Pertarungan opini di kota Tual saat ini kian masif dan eksesif ditengah beragam strategi persuasi oleh masing-masing tim relawan dari figure yang diisukan tersebut. Bermunculan propaganda hitam yang dilakukan tak hanya di jumpai pada media arus utama tapi juga menyeruak pada ruang media sosial.
Pergulatan politik seperti ini perlu membutuhkan kemampuan literasi politik yang baik untuk mempersuasifkan citra positif ditengah-tengah khalayak, artinya megaduh strategi politik yang baik untuk tidak hanya memperkuat kekuatan pada simpul-simpul tertentu, akan tetapi juga bisa menetrasi basis yang mengambang.
Dalam prespektif komunikasi politik, ada kampanye positif (positive campaign) dan kampanye negatif (negative campaign). Kampanye positif fokus pada upaya mempengaruhi presepsi dan emosi khalayak yang berhubungan dengan hal positif dengan kandidat, yang tujuannya menaikan popularitas figure tesebut. Sementara negative campaign berfokus pada isu atau wacana negatif untuk mempengaruhi presepsi atau emosi klahayak dengan pola menyerang lawan politik. tujuannya agar tingkat penerimaan, penolakan dan keterpilihan khlayak terhadap fugur yang diwacanakan tersebut.
Menurut Michael dan Roxanne Parrot dalam buku persuasive communiacition campaign (1993) kampanye didefenisikan sebagai proses yang rancang secara sadar, bertahap dan berkelanjutanserta dilaksanakan dalam rentang waktu tertentu dengan tujuan mempengaruhi khalayak sasaran yang telah ditetapkan.

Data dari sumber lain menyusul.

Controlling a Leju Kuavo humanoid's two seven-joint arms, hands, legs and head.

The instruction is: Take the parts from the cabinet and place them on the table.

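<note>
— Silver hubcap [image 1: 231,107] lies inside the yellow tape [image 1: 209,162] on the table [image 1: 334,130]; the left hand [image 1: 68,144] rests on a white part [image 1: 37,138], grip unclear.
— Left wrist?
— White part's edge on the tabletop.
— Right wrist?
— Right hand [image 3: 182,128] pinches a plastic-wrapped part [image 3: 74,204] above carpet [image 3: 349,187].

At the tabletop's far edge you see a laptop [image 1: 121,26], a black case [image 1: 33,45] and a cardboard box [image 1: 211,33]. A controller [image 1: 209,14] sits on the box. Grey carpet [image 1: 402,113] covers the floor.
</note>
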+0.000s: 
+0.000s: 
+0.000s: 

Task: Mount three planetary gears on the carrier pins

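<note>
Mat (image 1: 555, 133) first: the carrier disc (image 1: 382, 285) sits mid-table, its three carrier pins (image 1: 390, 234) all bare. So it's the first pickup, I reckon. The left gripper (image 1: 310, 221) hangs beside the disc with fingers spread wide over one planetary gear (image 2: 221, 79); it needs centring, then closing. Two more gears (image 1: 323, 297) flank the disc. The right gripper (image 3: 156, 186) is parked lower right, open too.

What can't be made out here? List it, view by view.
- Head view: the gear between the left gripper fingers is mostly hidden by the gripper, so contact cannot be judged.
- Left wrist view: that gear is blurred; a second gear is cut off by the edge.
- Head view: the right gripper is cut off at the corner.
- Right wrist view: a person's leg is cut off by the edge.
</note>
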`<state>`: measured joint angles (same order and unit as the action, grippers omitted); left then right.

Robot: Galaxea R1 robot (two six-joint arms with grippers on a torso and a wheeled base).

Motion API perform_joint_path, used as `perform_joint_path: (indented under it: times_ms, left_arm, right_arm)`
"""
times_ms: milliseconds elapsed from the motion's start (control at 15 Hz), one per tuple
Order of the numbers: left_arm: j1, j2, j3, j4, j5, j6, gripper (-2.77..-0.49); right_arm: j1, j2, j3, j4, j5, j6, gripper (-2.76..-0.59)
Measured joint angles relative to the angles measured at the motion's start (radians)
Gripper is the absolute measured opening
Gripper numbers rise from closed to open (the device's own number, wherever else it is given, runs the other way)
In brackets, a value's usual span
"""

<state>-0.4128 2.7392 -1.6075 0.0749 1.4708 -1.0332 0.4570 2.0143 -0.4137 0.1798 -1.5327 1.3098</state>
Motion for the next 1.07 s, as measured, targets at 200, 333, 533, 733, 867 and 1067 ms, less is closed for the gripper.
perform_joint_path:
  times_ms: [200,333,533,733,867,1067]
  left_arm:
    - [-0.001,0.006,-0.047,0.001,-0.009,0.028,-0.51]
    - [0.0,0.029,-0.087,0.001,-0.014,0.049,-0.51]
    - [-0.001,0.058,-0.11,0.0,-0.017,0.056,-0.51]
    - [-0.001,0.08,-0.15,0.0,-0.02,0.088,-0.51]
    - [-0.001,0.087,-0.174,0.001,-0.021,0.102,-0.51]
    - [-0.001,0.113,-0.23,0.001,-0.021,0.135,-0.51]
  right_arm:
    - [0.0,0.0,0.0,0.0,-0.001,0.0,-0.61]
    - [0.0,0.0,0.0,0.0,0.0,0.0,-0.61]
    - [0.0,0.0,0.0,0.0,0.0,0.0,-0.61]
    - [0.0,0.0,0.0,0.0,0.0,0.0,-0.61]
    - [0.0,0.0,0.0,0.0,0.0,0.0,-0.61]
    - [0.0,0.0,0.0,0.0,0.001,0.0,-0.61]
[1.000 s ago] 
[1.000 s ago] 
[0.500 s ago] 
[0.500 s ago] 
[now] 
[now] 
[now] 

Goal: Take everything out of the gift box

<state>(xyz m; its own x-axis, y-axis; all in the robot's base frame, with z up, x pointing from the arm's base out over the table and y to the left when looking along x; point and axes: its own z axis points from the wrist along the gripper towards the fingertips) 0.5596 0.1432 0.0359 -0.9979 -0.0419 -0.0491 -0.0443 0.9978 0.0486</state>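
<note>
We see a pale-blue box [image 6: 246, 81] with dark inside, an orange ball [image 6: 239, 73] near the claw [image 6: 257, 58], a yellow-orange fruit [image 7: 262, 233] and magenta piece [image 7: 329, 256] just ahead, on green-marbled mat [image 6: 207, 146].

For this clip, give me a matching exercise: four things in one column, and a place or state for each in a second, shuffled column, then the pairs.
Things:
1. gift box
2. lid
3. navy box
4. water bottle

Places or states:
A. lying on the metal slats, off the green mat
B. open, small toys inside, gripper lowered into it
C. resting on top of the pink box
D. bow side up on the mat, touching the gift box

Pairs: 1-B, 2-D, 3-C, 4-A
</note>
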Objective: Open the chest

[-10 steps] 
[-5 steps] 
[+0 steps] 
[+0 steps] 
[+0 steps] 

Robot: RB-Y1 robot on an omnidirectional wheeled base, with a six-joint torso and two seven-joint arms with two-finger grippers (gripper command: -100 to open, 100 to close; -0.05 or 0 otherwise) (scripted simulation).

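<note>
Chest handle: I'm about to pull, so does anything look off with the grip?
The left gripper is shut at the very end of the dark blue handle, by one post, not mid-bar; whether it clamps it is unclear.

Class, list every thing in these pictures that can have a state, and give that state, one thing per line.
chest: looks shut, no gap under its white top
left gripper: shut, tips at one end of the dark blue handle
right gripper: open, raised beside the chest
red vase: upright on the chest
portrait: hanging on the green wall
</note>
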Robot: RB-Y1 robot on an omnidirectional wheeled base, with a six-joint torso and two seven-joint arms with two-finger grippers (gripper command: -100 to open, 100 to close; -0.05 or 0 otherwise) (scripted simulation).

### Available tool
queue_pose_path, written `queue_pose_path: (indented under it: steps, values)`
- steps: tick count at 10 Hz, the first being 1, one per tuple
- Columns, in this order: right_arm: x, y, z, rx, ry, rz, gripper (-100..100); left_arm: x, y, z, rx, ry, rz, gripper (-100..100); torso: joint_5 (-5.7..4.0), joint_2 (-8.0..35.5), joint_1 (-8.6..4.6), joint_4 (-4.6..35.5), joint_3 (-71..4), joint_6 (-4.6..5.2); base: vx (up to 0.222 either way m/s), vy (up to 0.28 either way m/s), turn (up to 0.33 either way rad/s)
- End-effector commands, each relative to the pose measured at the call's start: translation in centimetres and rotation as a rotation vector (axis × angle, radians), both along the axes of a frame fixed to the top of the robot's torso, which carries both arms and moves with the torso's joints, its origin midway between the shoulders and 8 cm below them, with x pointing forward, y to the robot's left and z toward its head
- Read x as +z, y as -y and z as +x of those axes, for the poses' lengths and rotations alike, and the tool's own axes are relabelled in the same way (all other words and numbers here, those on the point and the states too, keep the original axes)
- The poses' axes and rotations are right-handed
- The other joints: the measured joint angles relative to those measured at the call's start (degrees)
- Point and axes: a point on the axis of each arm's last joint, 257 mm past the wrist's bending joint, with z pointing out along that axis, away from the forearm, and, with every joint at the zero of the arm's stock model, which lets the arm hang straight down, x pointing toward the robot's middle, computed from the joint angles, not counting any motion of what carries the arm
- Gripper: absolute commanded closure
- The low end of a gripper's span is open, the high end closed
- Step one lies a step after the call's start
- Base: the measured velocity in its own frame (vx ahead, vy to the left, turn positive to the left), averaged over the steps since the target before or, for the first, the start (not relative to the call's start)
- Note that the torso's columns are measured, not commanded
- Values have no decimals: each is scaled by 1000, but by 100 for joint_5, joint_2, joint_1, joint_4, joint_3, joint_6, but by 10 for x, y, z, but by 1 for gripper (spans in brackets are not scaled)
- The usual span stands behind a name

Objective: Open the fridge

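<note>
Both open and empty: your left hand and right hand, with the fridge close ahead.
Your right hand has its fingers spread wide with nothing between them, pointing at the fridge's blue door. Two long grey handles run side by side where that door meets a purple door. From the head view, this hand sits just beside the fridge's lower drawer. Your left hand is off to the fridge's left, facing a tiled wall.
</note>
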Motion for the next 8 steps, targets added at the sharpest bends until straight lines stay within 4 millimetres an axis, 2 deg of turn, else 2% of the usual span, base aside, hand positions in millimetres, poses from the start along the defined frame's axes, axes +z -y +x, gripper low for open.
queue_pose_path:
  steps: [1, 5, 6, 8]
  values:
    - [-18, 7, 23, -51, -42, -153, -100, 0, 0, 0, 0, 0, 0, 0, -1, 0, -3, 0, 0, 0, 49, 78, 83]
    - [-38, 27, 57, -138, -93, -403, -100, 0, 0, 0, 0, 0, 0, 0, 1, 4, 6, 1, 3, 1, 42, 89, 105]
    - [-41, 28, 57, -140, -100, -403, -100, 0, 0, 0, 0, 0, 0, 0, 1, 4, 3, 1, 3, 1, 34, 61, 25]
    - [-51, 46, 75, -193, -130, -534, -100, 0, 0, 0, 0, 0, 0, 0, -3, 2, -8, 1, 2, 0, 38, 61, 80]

Untuk melihat potret pergulatan opini yang dikemas oleh masing-masing tim relawan figure yang dijadikan sebagai kandidat untuk bertarung pada pilkada kota tual, mulai dari tim relawan Adam Rahayaan selaku incumbent dengan strategi pola bertahan, yakni apa yang suda dilakukan maka terus dicitrakan, dan menepis isu-isu negatif dari lawan politik. sementara tim relawan Basri Adlli Bandjar (mantan setda kota tual) dengan strategi menyerang incumbent, pola isu yang dilancarkan adalah persoalan pembangunan selama ini dijalankan oleh incumbent dinilai tidak mengalami perubahan secara signifikan. Begitu juga dengan Yunus Serang (wabub Maluku tenggara) yang juga diwacakan akan bertarung di pilkada kota Tual. Strategi isu yang dimaikan juga memiliki pola yang sama dengan Basri Adlli Badjar, namun agak pasif dalam mewacanakan keberhasilannya di kabupaten selama dua periode selaku wakil bupati di kabupaten Maluku Tenggara.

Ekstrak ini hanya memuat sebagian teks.